▸ TASK TO COMPLETE:
As you restate the entries, keep every word intact and leave out whatever images they hold.

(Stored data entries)
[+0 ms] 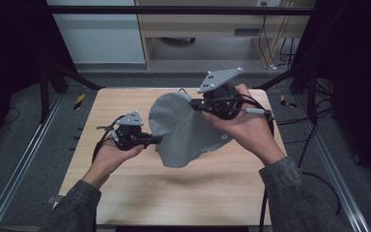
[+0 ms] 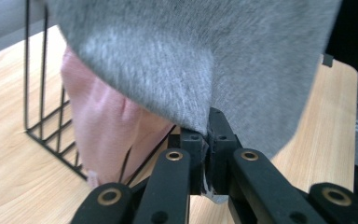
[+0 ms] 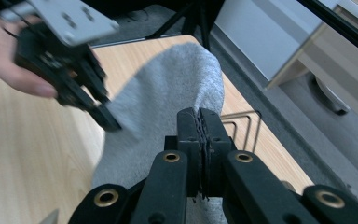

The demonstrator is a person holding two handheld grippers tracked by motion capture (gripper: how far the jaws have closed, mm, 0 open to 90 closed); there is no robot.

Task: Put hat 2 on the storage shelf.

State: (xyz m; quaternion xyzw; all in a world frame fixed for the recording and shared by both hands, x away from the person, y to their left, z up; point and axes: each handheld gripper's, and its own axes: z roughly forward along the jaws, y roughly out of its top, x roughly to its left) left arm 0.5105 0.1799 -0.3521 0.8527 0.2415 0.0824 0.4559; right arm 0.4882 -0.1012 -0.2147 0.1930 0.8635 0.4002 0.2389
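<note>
Left gripper (image 1: pixel 155 140): pinching the grey cloth (image 1: pixel 183 130) at its left edge.
Right gripper (image 1: pixel 193 104): clamping the cloth's top, above the table (image 1: pixel 125 193).

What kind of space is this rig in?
Likely a lab recording station, not a home. A bare wooden table sits inside a dark frame on floor rails, with cables trailing. Both grippers hold a grey cloth above it.

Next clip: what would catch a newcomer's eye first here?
The grey cloth, stretched in the air over the middle of the wooden table, with the left gripper clamped on its left edge and the right gripper on its top corner. The left gripper view also shows a pink cloth in a black wire rack behind.
</note>
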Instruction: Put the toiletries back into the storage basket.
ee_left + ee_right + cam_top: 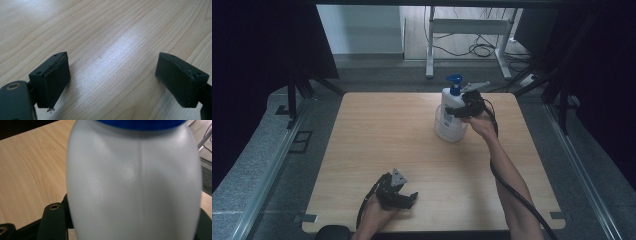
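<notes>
A white pump bottle (451,102) with a blue pump head (455,82) stands at the far right of the wooden table (387,135). Its lower end is inside a clear round container (447,131). My right gripper (458,111) is shut on the bottle's body from the right side. In the right gripper view the white bottle (135,185) sits pressed between the jaws and hides their tips. My left gripper (409,200) rests low near the front edge, open and pointing right. In the left gripper view, bare wood lies between its fingers (56,77).
The table's left half and middle are bare wood. Grey floor and metal rails (272,165) flank the table. A white desk frame (467,30) with cables stands beyond the far edge. A black cable (512,187) trails along the right forearm.
</notes>
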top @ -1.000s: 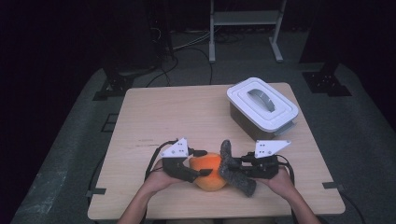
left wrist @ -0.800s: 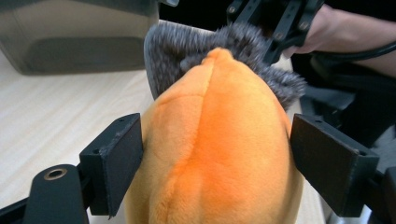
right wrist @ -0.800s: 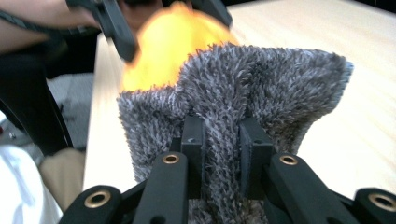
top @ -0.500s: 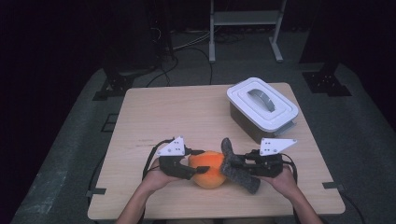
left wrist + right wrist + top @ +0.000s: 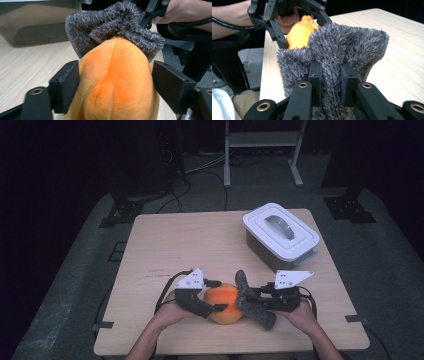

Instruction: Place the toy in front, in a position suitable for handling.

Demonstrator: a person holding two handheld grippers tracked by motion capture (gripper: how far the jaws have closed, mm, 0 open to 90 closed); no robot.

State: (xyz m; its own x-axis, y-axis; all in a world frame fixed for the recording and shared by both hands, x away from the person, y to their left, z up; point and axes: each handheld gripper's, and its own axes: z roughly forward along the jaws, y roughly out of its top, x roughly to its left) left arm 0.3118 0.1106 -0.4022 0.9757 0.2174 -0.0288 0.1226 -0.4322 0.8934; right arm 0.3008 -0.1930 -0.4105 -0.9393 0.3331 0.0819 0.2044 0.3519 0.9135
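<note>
Btwn left gripper [image 5: 116,82] jaws: orange plush [image 5: 115,82], grey cloth [image 5: 110,27] touching.

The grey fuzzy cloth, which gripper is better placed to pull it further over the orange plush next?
Probably the right gripper: its jaws already pinch the grey fuzzy cloth, whose edge laps over the orange plush. The left gripper is busy, clamped around the plush, steadying it.

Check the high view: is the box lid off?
No, the white lid sits closed on the box, handle up, at the table's far right.
</note>
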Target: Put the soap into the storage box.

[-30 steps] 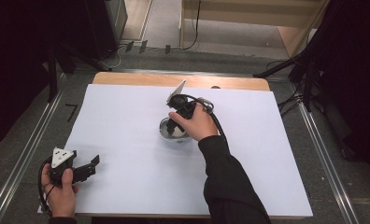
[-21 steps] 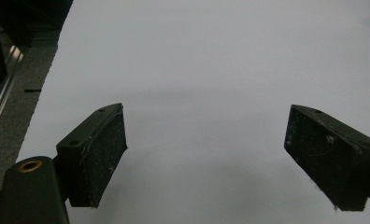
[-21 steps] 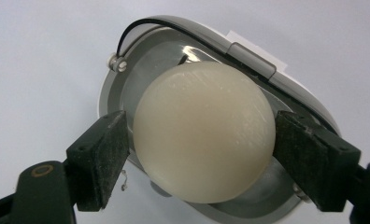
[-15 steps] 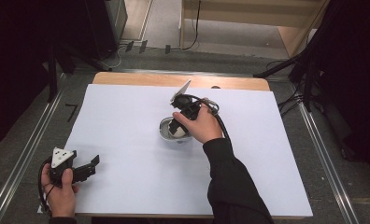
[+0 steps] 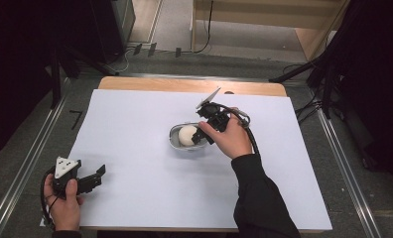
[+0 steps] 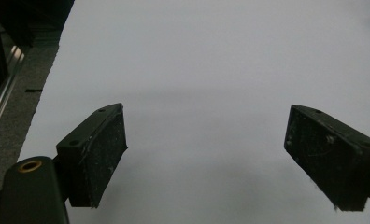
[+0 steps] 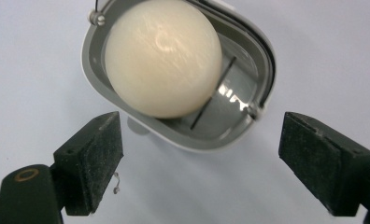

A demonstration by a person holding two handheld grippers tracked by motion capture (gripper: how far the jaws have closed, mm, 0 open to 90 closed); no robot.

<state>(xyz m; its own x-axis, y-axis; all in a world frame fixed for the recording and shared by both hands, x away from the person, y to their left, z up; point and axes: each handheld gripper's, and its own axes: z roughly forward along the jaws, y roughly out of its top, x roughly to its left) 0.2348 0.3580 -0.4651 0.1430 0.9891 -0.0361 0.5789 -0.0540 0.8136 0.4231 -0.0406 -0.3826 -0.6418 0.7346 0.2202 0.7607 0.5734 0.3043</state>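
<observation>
Now my right gripper (image 5: 204, 133) has pulled back a little from where it was a moment ago. Its jaws are wide apart and hold nothing. In the right gripper view the gripper (image 7: 199, 161) sits just short of the bowl (image 7: 248, 60), with the rim between the two jaws but not touching them. The egg (image 7: 162, 58) lies inside the bowl, and before, my hand (image 5: 231, 141) hid it in the high view.

My left gripper (image 5: 88, 181) has stayed at the near left corner. Its jaws are wide apart too, with bare sheet under them in the left gripper view (image 6: 206, 154).

I count one egg (image 5: 187, 135), one bowl (image 5: 177, 144), two grippers and one white sheet (image 5: 135, 124).

The bowl sits near the middle of the sheet, well away from every edge. There is lots of open room on all sides of it. A strip of wood table (image 5: 150, 84) shows at the far edge.
</observation>
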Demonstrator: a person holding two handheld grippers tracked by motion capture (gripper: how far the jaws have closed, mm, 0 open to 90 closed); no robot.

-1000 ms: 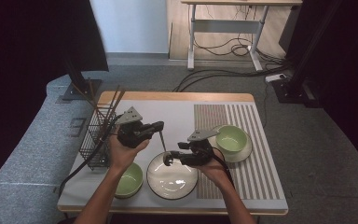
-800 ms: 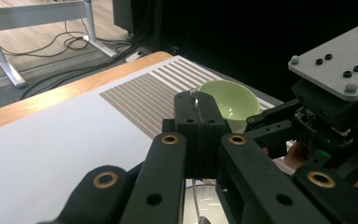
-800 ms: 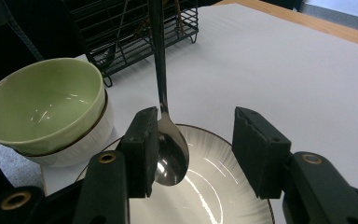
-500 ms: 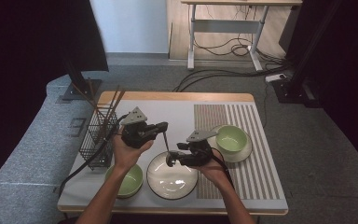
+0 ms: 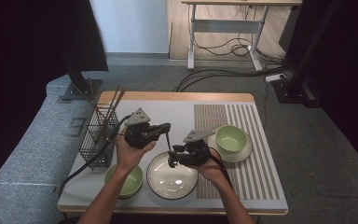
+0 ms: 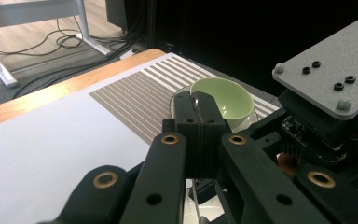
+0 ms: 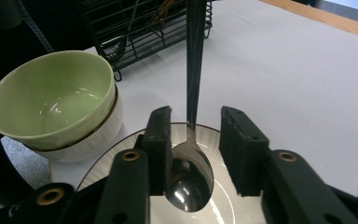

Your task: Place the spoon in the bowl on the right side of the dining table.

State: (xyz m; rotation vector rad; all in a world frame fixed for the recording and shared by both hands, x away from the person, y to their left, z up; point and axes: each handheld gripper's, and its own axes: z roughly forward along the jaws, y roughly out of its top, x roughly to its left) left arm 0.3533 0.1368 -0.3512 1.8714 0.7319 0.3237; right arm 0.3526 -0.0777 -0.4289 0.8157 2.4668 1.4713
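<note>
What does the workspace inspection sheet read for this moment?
Surface: white mat, striped at right.
Job's things: spoon hangs upright over plate.
Clutter: wire basket with chopsticks; near green bowl; far green bowl on saucer.
Grippers: left gripper shut on spoon handle; right gripper open around its bowl.
Cables: gripper cable off table's left; floor cables.
Surroundings: desk frame, dark curtains.

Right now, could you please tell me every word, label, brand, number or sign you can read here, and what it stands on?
None: no readable text anywhere.
The striped mat bears plain bars.
The spoon, white plate, green bowls and wire basket show no markings.
The grey plate shows screw heads.
</note>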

▸ COMPLETED TASK:
[+0 ms] 
[+0 ms] 
[+0 ms] 

The demonstrator is a person holding two handheld grippers tracked by motion capture (gripper: how far the jaws have closed, mm, 0 open to 90 closed); there is no robot.

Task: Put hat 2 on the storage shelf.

State: (xyz m; quaternion xyzw; all in a world frame fixed for the recording and shared by both hands, x away from the person, y to their left, z up; point and axes: each handheld gripper's, and its own axes: z roughly forward along the jaws, y roughly out of its top, x roughly to its left) left arm 0.5105 0.1799 -0.3521 0.8527 0.2415 0.0824 0.4559; right arm 0.4882 -0.1012 -0.2147 0.1930 0.8635 0.4002 0.2389
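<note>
Left gripper (image 1: pixel 155 140): pinching the grey cloth (image 1: pixel 183 130) at its left edge.
Right gripper (image 1: pixel 193 104): clamping the cloth's top, above the table (image 1: pixel 125 193).

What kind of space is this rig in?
Likely a lab recording station, not a home. A bare wooden table sits inside a dark frame on floor rails, with cables trailing. Both grippers hold a grey cloth above it.

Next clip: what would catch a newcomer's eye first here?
The grey cloth, stretched in the air over the middle of the wooden table, with the left gripper clamped on its left edge and the right gripper on its top corner. The left gripper view also shows a pink cloth in a black wire rack behind.
</note>
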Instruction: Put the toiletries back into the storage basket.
ee_left + ee_right + cam_top: 
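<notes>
A white pump bottle (451,102) with a blue pump head (455,82) stands at the far right of the wooden table (387,135). Its lower end is inside a clear round container (447,131). My right gripper (458,111) is shut on the bottle's body from the right side. In the right gripper view the white bottle (135,185) sits pressed between the jaws and hides their tips. My left gripper (409,200) rests low near the front edge, open and pointing right. In the left gripper view, bare wood lies between its fingers (56,77).
The table's left half and middle are bare wood. Grey floor and metal rails (272,165) flank the table. A white desk frame (467,30) with cables stands beyond the far edge. A black cable (512,187) trails along the right forearm.
</notes>
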top @ -1.000s: 
left wrist @ -0.800s: 
right wrist @ -0.800s: 
top @ -0.500s: 
left wrist + right wrist + top @ +0.000s: 

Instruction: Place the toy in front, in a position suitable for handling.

Demonstrator: a person holding two handheld grippers tracked by motion capture (gripper: how far the jaws have closed, mm, 0 open to 90 closed); no robot.

State: (xyz m; its own x-axis, y-axis; all in a world frame fixed for the recording and shared by both hands, x away from the person, y to their left, z up; point and axes: each handheld gripper's, and its own axes: z roughly forward along the jaws, y roughly out of its top, x roughly to its left) left arm 0.3118 0.1106 -0.4022 0.9757 0.2174 -0.0288 0.1226 -0.4322 0.8934; right arm 0.3008 -0.1930 -0.4105 -0.9393 0.3331 0.0819 0.2044 0.3519 0.9135
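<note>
Btwn left gripper [image 5: 116,82] jaws: orange plush [image 5: 115,82], grey cloth [image 5: 110,27] touching.

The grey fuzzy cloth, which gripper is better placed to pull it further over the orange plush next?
Probably the right gripper: its jaws already pinch the grey fuzzy cloth, whose edge laps over the orange plush. The left gripper is busy, clamped around the plush, steadying it.

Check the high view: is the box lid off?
No, the white lid sits closed on the box, handle up, at the table's far right.
</note>
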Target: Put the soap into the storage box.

[-30 steps] 
[-21 steps] 
[-21 steps] 
[-15 steps] 
[+0 steps] 
[+0 steps] 
[+0 steps] 

A demonstration by a person holding two handheld grippers tracked by motion capture (gripper: how far the jaws have closed, mm, 0 open to 90 closed); no robot.

<state>(xyz m; its own x-axis, y-axis; all in a world frame fixed for the recording and shared by both hands, x away from the person, y to their left, z up; point and axes: each handheld gripper's, and its own axes: z roughly forward along the jaws, y roughly out of its top, x roughly to its left) 0.2348 0.3580 -0.4651 0.1430 0.9891 -0.0361 0.5789 -0.0540 0.8136 0.4231 -0.0406 -0.3826 -0.6418 0.7346 0.2202 0.7607 0.5734 0.3043</state>
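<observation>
Now my right gripper (image 5: 204, 133) has pulled back a little from where it was a moment ago. Its jaws are wide apart and hold nothing. In the right gripper view the gripper (image 7: 199, 161) sits just short of the bowl (image 7: 248, 60), with the rim between the two jaws but not touching them. The egg (image 7: 162, 58) lies inside the bowl, and before, my hand (image 5: 231, 141) hid it in the high view.

My left gripper (image 5: 88, 181) has stayed at the near left corner. Its jaws are wide apart too, with bare sheet under them in the left gripper view (image 6: 206, 154).

I count one egg (image 5: 187, 135), one bowl (image 5: 177, 144), two grippers and one white sheet (image 5: 135, 124).

The bowl sits near the middle of the sheet, well away from every edge. There is lots of open room on all sides of it. A strip of wood table (image 5: 150, 84) shows at the far edge.
</observation>
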Demonstrator: a person holding two handheld grippers tracked by motion capture (gripper: how far the jaws have closed, mm, 0 open to 90 closed); no robot.

-1000 ms: 
-800 ms: 
-800 ms: 
-500 ms: 
+0 ms: 
+0 ms: 
+0 ms: 

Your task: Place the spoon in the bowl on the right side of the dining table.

State: (xyz m; rotation vector rad; all in a world frame fixed for the recording and shared by both hands, x away from the person, y to their left, z up; point and axes: each handheld gripper's, and its own axes: z roughly forward along the jaws, y roughly out of its top, x roughly to its left) left arm 0.3533 0.1368 -0.3512 1.8714 0.7319 0.3237; right arm 0.3526 -0.0777 -0.4289 0.8157 2.4668 1.4713
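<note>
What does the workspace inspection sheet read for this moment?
Surface: white mat, striped at right.
Job's things: spoon hangs upright over plate.
Clutter: wire basket with chopsticks; near green bowl; far green bowl on saucer.
Grippers: left gripper shut on spoon handle; right gripper open around its bowl.
Cables: gripper cable off table's left; floor cables.
Surroundings: desk frame, dark curtains.

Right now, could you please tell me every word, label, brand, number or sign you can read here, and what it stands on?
None: no readable text anywhere.
The striped mat bears plain bars.
The spoon, white plate, green bowls and wire basket show no markings.
The grey plate shows screw heads.
</note>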

No further answer is needed.